Copy every line below where the string "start" is found.

--- DATA Enclosed Below ---

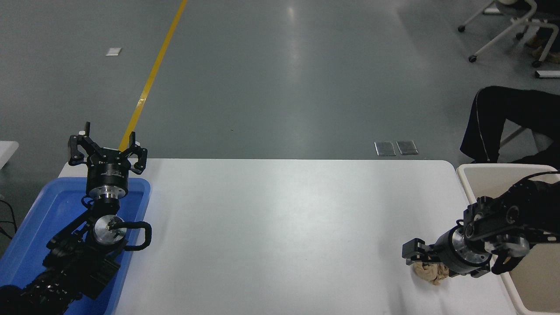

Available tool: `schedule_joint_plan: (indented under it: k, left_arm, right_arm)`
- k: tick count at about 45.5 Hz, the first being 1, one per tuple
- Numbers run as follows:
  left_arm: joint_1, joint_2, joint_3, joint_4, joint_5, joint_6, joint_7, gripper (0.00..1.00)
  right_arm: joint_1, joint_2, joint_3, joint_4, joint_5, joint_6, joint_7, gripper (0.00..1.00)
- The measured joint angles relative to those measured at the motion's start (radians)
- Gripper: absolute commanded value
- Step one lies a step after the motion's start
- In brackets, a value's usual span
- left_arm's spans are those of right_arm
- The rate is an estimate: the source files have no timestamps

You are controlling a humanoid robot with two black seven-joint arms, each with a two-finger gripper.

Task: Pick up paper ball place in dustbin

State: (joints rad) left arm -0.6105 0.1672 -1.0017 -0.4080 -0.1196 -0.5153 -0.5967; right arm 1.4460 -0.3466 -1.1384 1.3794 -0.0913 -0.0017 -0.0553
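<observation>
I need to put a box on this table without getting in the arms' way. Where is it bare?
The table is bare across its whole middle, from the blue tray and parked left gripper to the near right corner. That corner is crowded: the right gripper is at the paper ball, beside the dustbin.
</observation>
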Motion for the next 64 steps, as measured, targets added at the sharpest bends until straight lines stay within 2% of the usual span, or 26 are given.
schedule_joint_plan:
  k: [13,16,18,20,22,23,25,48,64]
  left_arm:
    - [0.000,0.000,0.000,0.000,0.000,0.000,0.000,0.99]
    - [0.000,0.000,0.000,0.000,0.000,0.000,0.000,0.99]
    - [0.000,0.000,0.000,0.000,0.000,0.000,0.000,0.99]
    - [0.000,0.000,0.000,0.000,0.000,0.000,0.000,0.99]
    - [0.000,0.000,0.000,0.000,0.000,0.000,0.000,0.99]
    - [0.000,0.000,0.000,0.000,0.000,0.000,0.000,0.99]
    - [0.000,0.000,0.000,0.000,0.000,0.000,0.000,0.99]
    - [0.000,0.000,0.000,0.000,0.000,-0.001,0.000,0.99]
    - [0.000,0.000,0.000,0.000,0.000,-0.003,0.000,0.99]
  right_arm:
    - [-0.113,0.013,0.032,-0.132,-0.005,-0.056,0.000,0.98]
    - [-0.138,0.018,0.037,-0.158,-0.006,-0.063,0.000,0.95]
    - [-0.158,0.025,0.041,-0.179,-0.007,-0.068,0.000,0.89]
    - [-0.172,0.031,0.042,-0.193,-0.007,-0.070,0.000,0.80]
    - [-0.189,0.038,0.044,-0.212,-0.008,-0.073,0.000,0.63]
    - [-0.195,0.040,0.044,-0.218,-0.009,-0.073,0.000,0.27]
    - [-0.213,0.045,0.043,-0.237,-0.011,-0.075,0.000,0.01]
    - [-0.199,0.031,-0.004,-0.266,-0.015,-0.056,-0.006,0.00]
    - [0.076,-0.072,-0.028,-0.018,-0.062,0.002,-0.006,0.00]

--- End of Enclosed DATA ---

## [SOLUTION FOR THIS EXERCISE]
- The measured joint angles relative to those measured at the motion's start (radians)
- Step one lies a step after the motion's start

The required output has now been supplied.